El Frente Amplio también quería restaurar las confianzas. Una pieza clave de su diagnóstico era que la vieja guardia de la política había perdido el nexo con la sociedad, y que ya no respondía a la ciudadanía, sino a sus propios intereses. Prometieron restaurar el vínculo, hablar con la verdad y elevar todos los estándares. Este es, quizás, el peor pecado de la generación que nos gobierna. En efecto, los constantes cambios de opinión, las innumerables promesas no cumplidas (y que no se cumplirán), sumados a los problemas de corrupción, han contribuido a agravar nuestra crisis. Si el país confiaba poco en nuestra clase política, confiará aún menos al finalizar esta administración. Eso dejará, inevitablemente, abierta la puerta a cualquier tipo de aventuras. Los hombres no saben la historia que hacen.

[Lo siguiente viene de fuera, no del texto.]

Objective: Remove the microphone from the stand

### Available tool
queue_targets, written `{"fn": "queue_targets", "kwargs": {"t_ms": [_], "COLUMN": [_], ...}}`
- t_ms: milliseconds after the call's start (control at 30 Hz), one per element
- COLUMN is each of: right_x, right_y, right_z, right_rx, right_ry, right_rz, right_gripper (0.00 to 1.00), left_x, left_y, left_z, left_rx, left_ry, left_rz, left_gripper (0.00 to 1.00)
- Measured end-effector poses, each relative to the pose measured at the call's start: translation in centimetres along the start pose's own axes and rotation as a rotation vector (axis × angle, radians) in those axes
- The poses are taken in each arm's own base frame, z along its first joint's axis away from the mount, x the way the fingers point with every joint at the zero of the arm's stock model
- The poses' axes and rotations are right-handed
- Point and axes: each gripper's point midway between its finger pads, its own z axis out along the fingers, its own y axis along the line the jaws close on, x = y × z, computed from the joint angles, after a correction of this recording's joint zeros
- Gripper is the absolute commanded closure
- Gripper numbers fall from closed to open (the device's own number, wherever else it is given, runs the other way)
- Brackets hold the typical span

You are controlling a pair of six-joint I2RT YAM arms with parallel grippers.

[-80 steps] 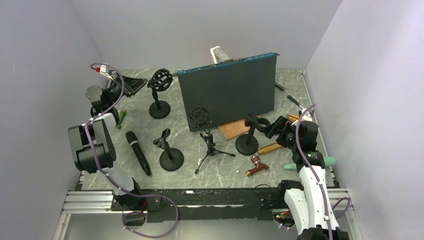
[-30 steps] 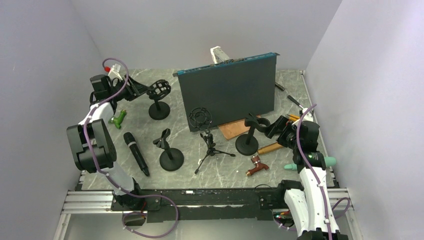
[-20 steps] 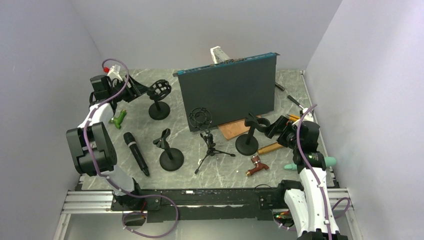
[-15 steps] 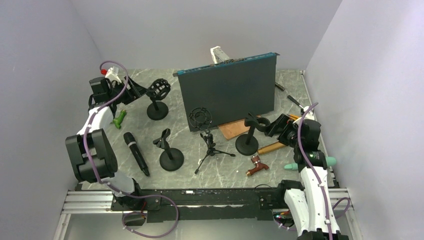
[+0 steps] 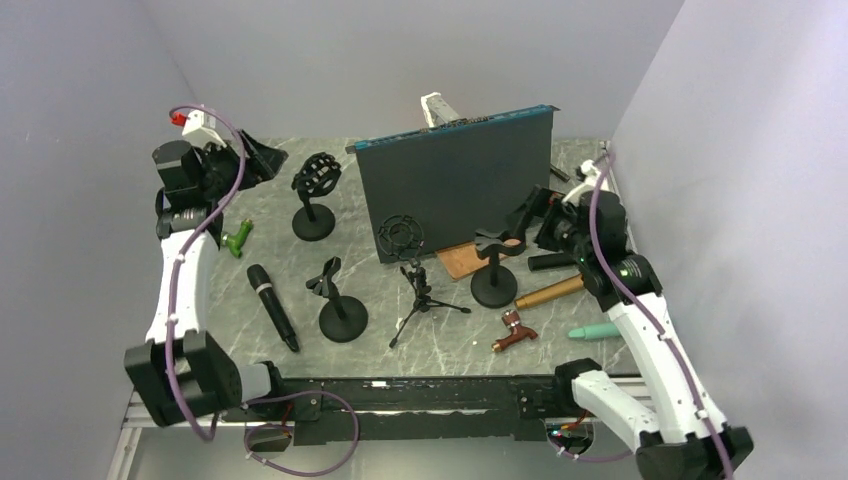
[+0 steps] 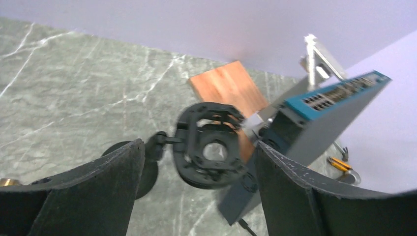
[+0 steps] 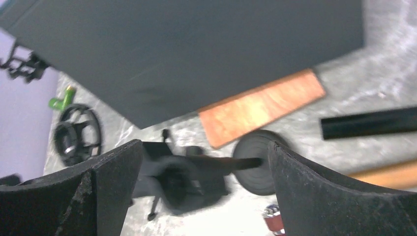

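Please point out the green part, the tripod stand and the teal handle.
green part (image 5: 236,241): top view, its centre.
tripod stand (image 5: 422,295): top view, leg hub.
teal handle (image 5: 597,330): top view, mid length.

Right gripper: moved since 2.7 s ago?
Yes. The right gripper has moved toward the back, from beside the black round-base stand up to the dark upright panel's right edge.

My left gripper (image 6: 199,145) is spread wide, holding nothing. Beyond the gap a black shock-mount stand (image 6: 211,147) stands on the marble table (image 6: 74,83). Farther off is a copper-coloured slab (image 6: 228,88), and to the right a blue-edged dark panel (image 6: 305,132).
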Motion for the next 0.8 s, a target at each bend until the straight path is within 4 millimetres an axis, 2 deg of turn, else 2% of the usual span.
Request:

Cuando estaban en la oposición, nuestros dirigentes frenteamplistas nunca contemplaron estas posibilidades: su entusiasmo progresista solo podía engendrar el más iluso de los optimismos (“venceremos, y será hermoso”). Esta consideración permite comprender el que es, en definitiva, su rasgo más notorio: la frivolidad. La insoportable frivolidad de quienes barrieron con todo a punta de consignas sin jamás darse el trabajo de reflexionar sobre aquella frase del viejo Marx.